9fans archive / 2008 / 08 / 389 /    prev next

From: cinap_lenrek@gmx.de
Subject: Re: [9fans] notes and traps
Date: Sat, 30 Aug 2008 04:18:50 +0200

> > i can reproduce it with this:
> > 
> > http://cm.bell-labs.com/sources/contrib/cinap_lenrek/traptest/
> > 
> > 8c test.c
> > 8a int80.s
> > 8l test.8 int80.8
> > ./8.out
> > 
> > 8.out 12490667: suicide: sys: trap: general protection violation 
> > pc=0x00001333
> 
> okay.  it seems pretty clear from the code that you're dead meat
> if you receive a note while you're in the note handler.  that is,
> up->notified = 1. 

No! Notes are bufferd in the up->note[] array. If you are in the note handler,
another process *can* send you further (NUser) notes without doing any harm.

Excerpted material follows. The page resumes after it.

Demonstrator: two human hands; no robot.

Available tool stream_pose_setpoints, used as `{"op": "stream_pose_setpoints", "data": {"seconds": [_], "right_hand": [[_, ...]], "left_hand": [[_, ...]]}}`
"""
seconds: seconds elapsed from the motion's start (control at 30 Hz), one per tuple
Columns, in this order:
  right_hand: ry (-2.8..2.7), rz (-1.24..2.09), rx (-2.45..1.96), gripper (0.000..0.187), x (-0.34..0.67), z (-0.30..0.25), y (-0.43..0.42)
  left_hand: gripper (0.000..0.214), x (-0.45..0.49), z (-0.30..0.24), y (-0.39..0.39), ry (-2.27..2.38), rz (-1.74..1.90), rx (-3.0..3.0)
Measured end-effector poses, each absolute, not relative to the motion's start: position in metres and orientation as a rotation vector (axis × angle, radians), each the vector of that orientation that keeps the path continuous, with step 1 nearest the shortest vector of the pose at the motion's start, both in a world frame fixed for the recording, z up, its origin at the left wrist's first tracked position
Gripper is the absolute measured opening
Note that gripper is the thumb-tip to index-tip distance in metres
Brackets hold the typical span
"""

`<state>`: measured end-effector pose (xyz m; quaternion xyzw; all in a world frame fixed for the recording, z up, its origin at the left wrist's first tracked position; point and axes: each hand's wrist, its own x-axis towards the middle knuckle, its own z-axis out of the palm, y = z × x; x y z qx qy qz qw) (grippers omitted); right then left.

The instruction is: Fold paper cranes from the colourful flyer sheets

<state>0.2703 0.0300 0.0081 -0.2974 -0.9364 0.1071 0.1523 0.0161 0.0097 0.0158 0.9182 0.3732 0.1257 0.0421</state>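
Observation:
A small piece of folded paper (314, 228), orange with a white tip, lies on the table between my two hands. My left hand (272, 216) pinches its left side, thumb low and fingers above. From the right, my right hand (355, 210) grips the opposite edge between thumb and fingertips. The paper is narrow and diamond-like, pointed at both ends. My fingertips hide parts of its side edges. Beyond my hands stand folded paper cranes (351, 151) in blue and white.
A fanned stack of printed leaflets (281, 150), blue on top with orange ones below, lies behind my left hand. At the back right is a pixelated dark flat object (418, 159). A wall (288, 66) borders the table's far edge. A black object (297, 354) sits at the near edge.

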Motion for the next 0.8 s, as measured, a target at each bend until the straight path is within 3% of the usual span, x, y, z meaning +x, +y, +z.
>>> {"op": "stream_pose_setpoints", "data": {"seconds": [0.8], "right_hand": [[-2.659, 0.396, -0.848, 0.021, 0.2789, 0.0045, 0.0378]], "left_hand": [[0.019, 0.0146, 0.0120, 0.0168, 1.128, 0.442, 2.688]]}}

If we are in the note handler (up->notified == 1) and notify() gets hit,
it will do nothing and return 0 see:

/sys/src/9/pc/trap.c: notify()
...
	if(n->flag!=NUser && (up->notified || up->notify==0)){
		if(n->flag == NDebug)
			pprint("suicide: %s\n", n->msg);
		qunlock(&up->debug);
		pexit(n->msg, n->flag!=NDebug);
	}

	if(up->notified){
		qunlock(&up->debug);
		splhi();
		return 0;
	}
...

The problem is when we get a NDebug note *after* an NUser note. Then
after notify() poped the first NUser note and putting the process into
the user handler, the NDebug note will be the next/first (up->note[0]) and then,
any (indirect) call to notify() will kill us because now it thinks while handling the last
note (up->notified == 1) it caused some trap/fatal event (up->note[0].flag != NUser).
but this was *not* the case here! We just traped after some other process
put a note in our queue.

The notify() code for detecting trap in note handler is fine i think.
Whats wrong is that the trap got put after the NUser note.

> it looks pretty clear that this is intentional.
> i don't see why one couldn't get 3-4 note before the note handler
> is called, however.
> 
> given this, calling sleep() from the note handler is an especially
> bad idea.
> 
> however, on a multiprocessor (or if you get scheduled by a clock
> tick on a up), you're still vulnerable.  this is akin to hitting ^c
> twice quickly — and watching one's shell exit.
> 
> it would be good to track down what's really going on in your
> vm.  how many processors does plan 9 think it has?

just one :-)

> i did some looking to see if i could find any discussions on the
> implementation of notes and didn't find anything in my quick scan.
> it would be very interesting to have a little perspective from someone
> who was there.

I have done further experiments and changed postnote() in
/sys/src/9/port/proc.c from:
...
	if(flag != NUser && (p->notify == 0 || p->notified))
		p->nnote = 0;
...
to:
...
	if(flag != NUser)
		p->nnote = 0;
...
which lets the testcase run without any suicides.

What it does is to ensure (in a harsh way) that not only
if the destination process is currently inside
the notehandler but always, the trap will end up as the first
entry in the up->note array. so no matter what NUser-notes
we received before.

A trap caused by a note handler will still suicide the
process which is correct.

This is just a hack. It would be better to keep the
other notes and move the tail one step down and then
putting the new note on the first entry if its != NUser.

What do you think?

> - erik

--
cinap